Il faut dire la vérité : oui il faut mettre le paquet en termes d'éducation, d'accompagnement social, de développement de l'emploi, de soutien aux associations, de prévention de la délinquance, de suivi des jeunes en difficulté, de logement social. Mais tout ne se fera pas en un seul jour: ce sont des politiques qui exigent de la constance et de la persévérance. Il faut en finir avec ce jeu des alternances qui effacent ce que les prédécesseurs ont engagé. Or, c’est hélas ce qu’a fait la droite: elle a démantelé la police de proximité, les emplois jeunes, les actions de prévention. Je prends donc l’engagement de garder tout ce qui marche, mais de changer de dimension, d’ampleur, de volonté. Il faut remettre du progrès dans ces cités, avec un plan massif de création d’emplois, de mixité sociale dans les logements et de présence de services publics. Il faut aussi que soit représentée dans la sphère politique la diversité de la population.

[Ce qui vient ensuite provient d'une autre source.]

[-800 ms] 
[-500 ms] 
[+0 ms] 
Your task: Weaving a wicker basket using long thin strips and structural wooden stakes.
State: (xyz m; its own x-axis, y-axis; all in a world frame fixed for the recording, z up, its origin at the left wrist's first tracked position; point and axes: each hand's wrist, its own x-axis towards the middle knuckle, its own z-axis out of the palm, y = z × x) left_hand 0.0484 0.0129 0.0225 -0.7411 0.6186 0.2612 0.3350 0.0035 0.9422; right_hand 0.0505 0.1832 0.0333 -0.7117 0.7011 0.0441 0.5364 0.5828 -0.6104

Cette situation exceptionnelle ne justifie-t-elle pas un report du congrès du PS et du vote des militants qui doit avoir lieu demain ?
La France n'est pas dans un état tel qu'on ne puisse plus délibérer ni voter. Les gens vont toujours travailler le matin et l'activité n'est pas suspendue. Je ne vois donc pas pourquoi il faudrait interrompre le processus de notre congrès. Et, d’ailleurs, nul ne le demande. En revanche, la situation exige de la part du PS, de ses militants et, à fortiori, de ses responsables, de prendre la mesure de la crise que traverse notre pays. Nous devons tout faire pour que ce congrès soit tourné vers les Français et non sur nous-mêmes et nos débats internes parfois dérisoires. Face à l’échec de la droite, la gauche doit donner du sens, ouvrir une perspective et démontrer qu’elle représente une alternative. Nous avons une obligation de responsabilité. Nous avons plus que jamais le devoir de nous rassembler et de tenir des discours qui soient en rapport avec la réalité.

Certains vous reprochent de vouloir transformer ce congrès en conseil disciplinaire...
Je ne fais pas de la discipline mais de la démocratie. Le respect du vote, ce n'est pas une exigence procédurière : c'est tout simplement le fondement même de notre organisation. Quand j'entends certains dire qu'avec 54 % notre motion ne serait pas légitime, je trouve cette conception curieuse. A partir de quel niveau pourrait-on assumer la direction du PS ? 70 %, 80 % ou pourquoi pas 110 % ? Puisque cette question est posée, je demande aux adhérents socialistes de voter massivement pour la motion que je conduis, cela évitera toute spéculation.